3) Technical Support – We thought about hiring a professional to install a system for us, but again, cost was an issue. Since Brian is such a handy sort of guy, we knew he could figure it out, as long as he had resources to ask questions as they arose.
A sealed, vented box in our mudroom, ready for the batteries.
Purchasing a System
We decided to purchase our system through Backwoods Solar. What we love about Backwoods Solar is that the company is staffed by people who actually use the systems they sell, and when you purchase a system through them, you get phone consultations and technical support as part of the price. We know that there are DIY ways to have gone about this process less expensively, but the fact of the matter is that we did not feel comfortable piecing it together all alone. After coming up with our approximate electrical needs (check out this great resource page), Backwoods Solar helped us come up with a system that included:
- Three 290 Watt Solar Panels
- Eight Trojan 6V batteries
- A high quality inverter that will allow us to expand as needed
The system that we purchased will allow us to power a chest freezer, a computer, a few lights, and will allow for a few extra luxuries, such as occasionally using a sewing machine, food processor, or blender. Our generator can be used as a back-up.
Lots of work getting the house ready for the installation! Brian is building a box in our mudroom that is sealed and vented to the outdoors, which will hold the batteries. I expect that the entire installation process will take a few months’ work, and I’ll be sure to share the process here!
Update: You can read about the process of installing our solar electric system and how it’s working for us in the following posts:
Installing our Solar Electric System
Living Off the Grid with Solar Electricity
And if you’re intrigued by off the grid living and starting a homestead from scratch, be sure to check out my eBook, Creating Your Off-Grid Homestead.
Do you have any newer posts on this? I would love to hear how its working
Teri Page says
We will be writing some up, Amanda. So far the system is working great. I’m going to have my husband write up a post about the install, as he is the one that did all of the work!

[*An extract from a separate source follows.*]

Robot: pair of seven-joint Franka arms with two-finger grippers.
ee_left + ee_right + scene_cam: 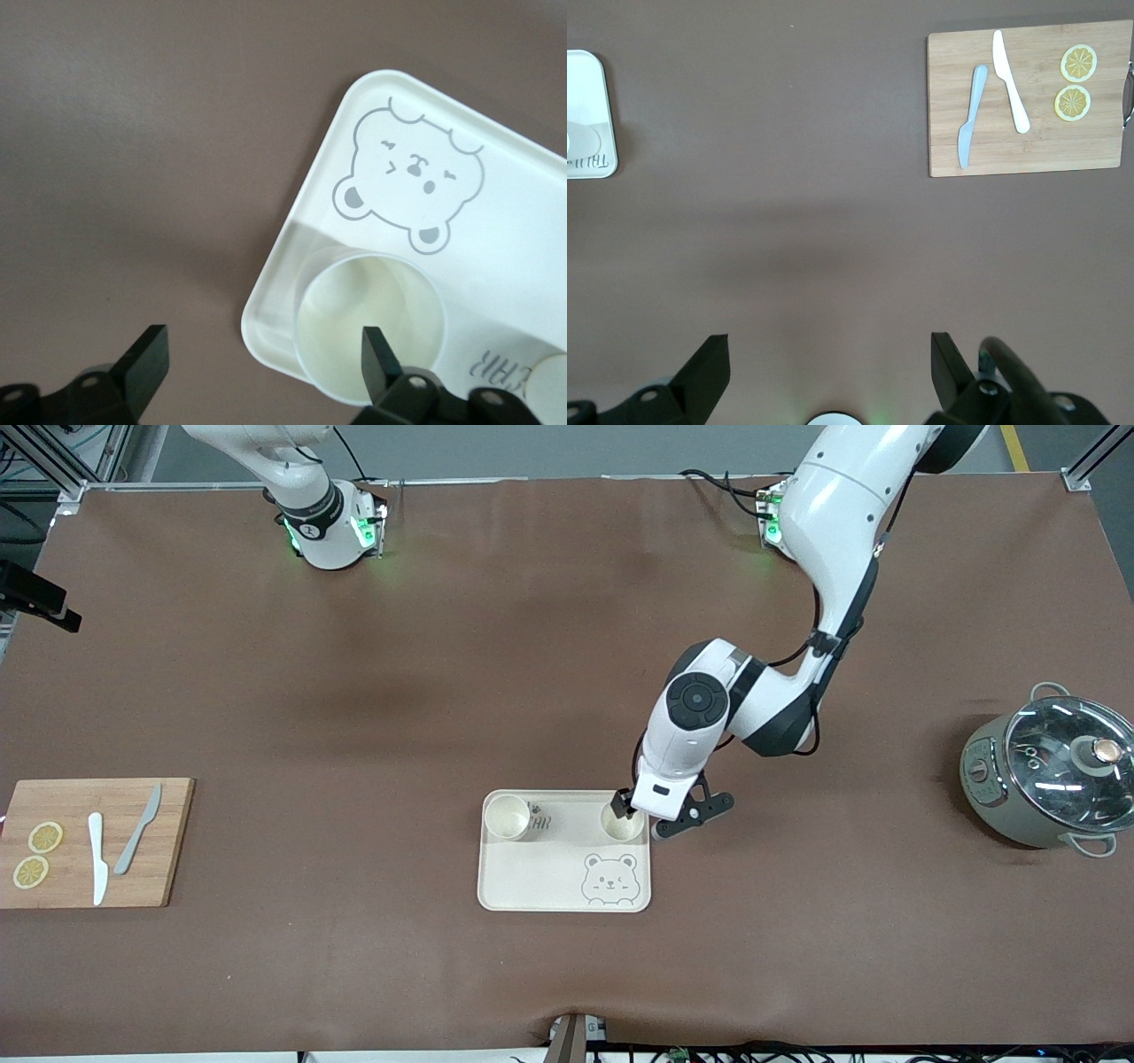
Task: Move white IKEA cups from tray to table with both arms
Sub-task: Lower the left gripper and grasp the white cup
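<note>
Two white IKEA cups stand upright on the cream bear-printed tray [564,868], along its edge farther from the front camera. One cup [508,816] is at the corner toward the right arm's end. The other cup [623,822] is at the corner toward the left arm's end. My left gripper [641,819] is low over that cup [368,323] and open [261,354]: one finger [376,354] is over the cup's mouth, the other [146,363] over bare table beside the tray [496,230]. My right gripper [824,363] is open and empty, high over the table near its base.
A wooden cutting board [93,841] with two lemon slices and two knives lies at the right arm's end; it also shows in the right wrist view [1028,97]. A grey pot with a glass lid [1050,779] stands at the left arm's end.
</note>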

We have not yet hooked up our freezer, so we rarely see below 98% on the batteries. I’ll be curious to see how the freezer works on these grey winter days!
I look forward to reading it. Thanks for letting me know what it looks like so far.

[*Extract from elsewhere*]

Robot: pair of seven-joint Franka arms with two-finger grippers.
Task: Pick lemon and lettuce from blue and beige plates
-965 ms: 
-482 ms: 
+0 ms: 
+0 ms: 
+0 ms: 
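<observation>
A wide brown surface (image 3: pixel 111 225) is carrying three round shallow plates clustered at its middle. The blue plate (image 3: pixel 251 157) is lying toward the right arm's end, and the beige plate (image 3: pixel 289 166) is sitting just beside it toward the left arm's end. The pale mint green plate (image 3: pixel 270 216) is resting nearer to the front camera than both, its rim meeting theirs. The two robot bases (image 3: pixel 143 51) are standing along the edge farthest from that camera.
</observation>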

Ok, I’m really new to homesteading stuff, looking into doing a small homestead when we move out of our current house. Why does the battery box need to be vented?
Teri Page says
It is vented to the outdoors so hydrogen gas can safely escape the battery enclosure.
Jeff Schwersinske says
what is the coast of the #! battery? info.thanks Jeff
Teri Page says
The entire system with batteries, panels, inverter, charge controller, assorted accessories, and shipping was around $5,000. I don’t have the battery cost in front of me, but I think it was roughly $200 a piece, and we purchased 8.
We are just getting started on our homesteading, homeschooling journey, so I just recently found you. Some days it just seems so difficult and overwhelming, especially when I just want to jump in and do everything at once. Thank you for this post and your blog in general. It has been inspiring and reminds me to slow down and do what I can, one step at a time.

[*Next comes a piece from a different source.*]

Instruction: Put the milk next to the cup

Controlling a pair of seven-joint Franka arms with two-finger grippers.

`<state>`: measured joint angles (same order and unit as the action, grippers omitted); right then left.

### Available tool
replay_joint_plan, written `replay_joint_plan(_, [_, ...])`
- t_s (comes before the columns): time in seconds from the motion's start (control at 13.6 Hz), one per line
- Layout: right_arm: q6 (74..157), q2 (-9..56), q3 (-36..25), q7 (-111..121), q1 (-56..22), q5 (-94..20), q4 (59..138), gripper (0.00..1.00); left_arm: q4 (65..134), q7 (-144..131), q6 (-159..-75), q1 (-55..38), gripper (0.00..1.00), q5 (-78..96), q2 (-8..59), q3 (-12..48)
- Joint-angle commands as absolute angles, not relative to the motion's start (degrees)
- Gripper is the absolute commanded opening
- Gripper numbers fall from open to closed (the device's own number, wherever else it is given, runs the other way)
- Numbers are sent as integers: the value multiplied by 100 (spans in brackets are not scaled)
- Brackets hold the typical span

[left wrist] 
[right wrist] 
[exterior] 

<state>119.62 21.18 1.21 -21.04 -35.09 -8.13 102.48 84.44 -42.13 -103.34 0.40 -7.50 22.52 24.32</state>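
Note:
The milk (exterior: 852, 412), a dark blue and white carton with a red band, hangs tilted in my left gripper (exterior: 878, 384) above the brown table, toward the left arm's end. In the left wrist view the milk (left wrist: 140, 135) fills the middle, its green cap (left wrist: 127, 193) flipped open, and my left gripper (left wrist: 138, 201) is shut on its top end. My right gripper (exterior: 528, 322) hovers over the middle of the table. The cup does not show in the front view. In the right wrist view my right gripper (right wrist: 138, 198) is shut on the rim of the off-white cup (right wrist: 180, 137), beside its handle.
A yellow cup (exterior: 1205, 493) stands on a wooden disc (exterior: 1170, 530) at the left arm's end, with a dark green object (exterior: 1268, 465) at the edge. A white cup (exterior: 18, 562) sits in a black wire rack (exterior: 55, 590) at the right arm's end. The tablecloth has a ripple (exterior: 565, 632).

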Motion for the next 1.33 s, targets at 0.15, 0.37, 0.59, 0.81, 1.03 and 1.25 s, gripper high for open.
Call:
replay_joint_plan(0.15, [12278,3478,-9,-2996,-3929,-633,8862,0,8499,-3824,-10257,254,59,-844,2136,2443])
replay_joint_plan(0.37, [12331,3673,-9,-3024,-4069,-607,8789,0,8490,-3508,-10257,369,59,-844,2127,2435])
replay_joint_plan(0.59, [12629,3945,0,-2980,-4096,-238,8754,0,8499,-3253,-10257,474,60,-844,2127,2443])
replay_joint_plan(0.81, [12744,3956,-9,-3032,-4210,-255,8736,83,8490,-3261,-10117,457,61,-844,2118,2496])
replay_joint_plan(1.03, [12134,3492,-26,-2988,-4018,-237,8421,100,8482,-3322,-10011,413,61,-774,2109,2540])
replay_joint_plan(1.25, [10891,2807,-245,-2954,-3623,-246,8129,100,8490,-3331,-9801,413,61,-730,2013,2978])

We’ve had our system for three years and love it. Wishing you success in your latest venture!
Teri Page says
Thank you! We’re excited to get it set up!
Ed Brown says
Home Power is available for free download every month, but you have to get it before the current issue is taken down. I have their back issues on disk, which I recommend over the recent issues: the magazine has moved toward larger home systems and the older issues detail more about “home brewed” systems that are applicable to your situation. Glad to loan my set of HP discs to you. If you are in the market for a low amperage upright vacuum cleaner, I would send my restored Kirby model 519 with the permanent filter bag and many attachments.
Teri Page says
Good to know! Thanks for the tip about the magazine!